Что могли мы сделать для нее в утешение? Сказать, что фашистам приходит конец, что они проиграли войну? Женщина видела это сама. Увести ее отсюда, чтобы она не оставалась одна среди этих камней, пахнущих гарью? Она не пошла бы за нами.

Словно догадавшись о наших мыслях, женщина внезапно замолчала, перестала водить по лицам лихорадочно горящим взором и, опустившись на корточки, принялась снова копаться в камнях, нетерпеливо отбрасывая их от себя, обламывая ногти и монотонно-надрывно повторяя: «Дитыны… дитыны…»

— Чем бы ей помочь? — произнес Мазорин. — Спросите у нее, нет ли какого-нибудь предмета погибших ребятишек?

Христофорчик перевел несчастной вопрос капитана. Она выслушала его, молча глядя в землю, затем, точно слова доходили до нее с запозданием, поспешно сунула руку за пазуху и вытащила какую-то скомканную тряпку. Это была детская рубашонка.

— Очень хорошо, — сказал Мазорин.

Альф был с нами. Ему дали понюхать рубашку, и он повел нас среди развалин.

Путь был недалек, и скоро Альф принялся разрывать груду щебня, подобно тому как это делала женщина, но в другом месте.
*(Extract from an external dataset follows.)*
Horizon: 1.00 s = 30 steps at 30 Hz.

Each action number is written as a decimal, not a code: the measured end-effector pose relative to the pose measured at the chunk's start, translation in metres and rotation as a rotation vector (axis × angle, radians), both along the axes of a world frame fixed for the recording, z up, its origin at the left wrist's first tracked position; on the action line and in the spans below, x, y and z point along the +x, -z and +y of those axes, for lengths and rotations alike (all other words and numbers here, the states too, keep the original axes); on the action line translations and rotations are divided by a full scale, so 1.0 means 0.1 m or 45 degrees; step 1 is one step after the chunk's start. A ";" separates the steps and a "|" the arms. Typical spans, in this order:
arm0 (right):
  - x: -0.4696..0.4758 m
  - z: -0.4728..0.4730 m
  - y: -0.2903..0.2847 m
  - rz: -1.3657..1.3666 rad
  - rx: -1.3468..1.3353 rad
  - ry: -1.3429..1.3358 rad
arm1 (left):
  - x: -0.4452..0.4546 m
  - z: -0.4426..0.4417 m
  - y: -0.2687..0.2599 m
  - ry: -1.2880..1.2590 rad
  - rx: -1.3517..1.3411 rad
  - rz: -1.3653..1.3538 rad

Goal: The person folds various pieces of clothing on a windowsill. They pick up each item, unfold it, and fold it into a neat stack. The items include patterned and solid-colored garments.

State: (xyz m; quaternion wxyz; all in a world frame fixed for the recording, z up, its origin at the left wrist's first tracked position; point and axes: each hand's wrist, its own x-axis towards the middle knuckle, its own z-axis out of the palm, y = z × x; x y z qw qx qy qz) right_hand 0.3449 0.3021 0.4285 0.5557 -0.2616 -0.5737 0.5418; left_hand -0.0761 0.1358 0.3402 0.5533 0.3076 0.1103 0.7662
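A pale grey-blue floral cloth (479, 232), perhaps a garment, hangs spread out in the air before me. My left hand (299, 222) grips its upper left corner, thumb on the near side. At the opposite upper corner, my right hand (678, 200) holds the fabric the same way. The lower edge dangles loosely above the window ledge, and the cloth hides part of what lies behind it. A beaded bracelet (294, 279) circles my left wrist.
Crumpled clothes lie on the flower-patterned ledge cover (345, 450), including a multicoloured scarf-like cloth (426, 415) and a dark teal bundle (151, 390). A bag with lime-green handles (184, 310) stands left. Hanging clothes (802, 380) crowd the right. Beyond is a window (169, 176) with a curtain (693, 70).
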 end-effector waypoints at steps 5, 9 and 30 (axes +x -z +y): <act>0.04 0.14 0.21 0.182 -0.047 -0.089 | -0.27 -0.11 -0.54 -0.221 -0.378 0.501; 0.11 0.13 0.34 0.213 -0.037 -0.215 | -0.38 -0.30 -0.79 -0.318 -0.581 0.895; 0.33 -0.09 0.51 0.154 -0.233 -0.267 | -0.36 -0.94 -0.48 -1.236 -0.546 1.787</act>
Христофорчик сбегал за солдатами, они стали энергично разбирать камни, и через несколько минут на уцелевшей мостовой лежали два детских трупика.

Мы похоронили их тут же неподалеку, под деревом, и удалились в молчании, а безутешная мать осталась рыдать на свежей могиле.

Долго, долго мне будет памятен этот вечер.

Потом Христофорчик и солдаты ушли, а мы остались вдвоем с Александром Павловичем. Молчали, оба думали об одном.

Гитлеровская пропаганда кричит о каком-то «секретном оружии», которое якобы скоро должно появиться у немцев и изменить, ход войны, но мы все убеждены, что это пустые измышления. Гитлера уже не спасет и не может спасти никакое оружие.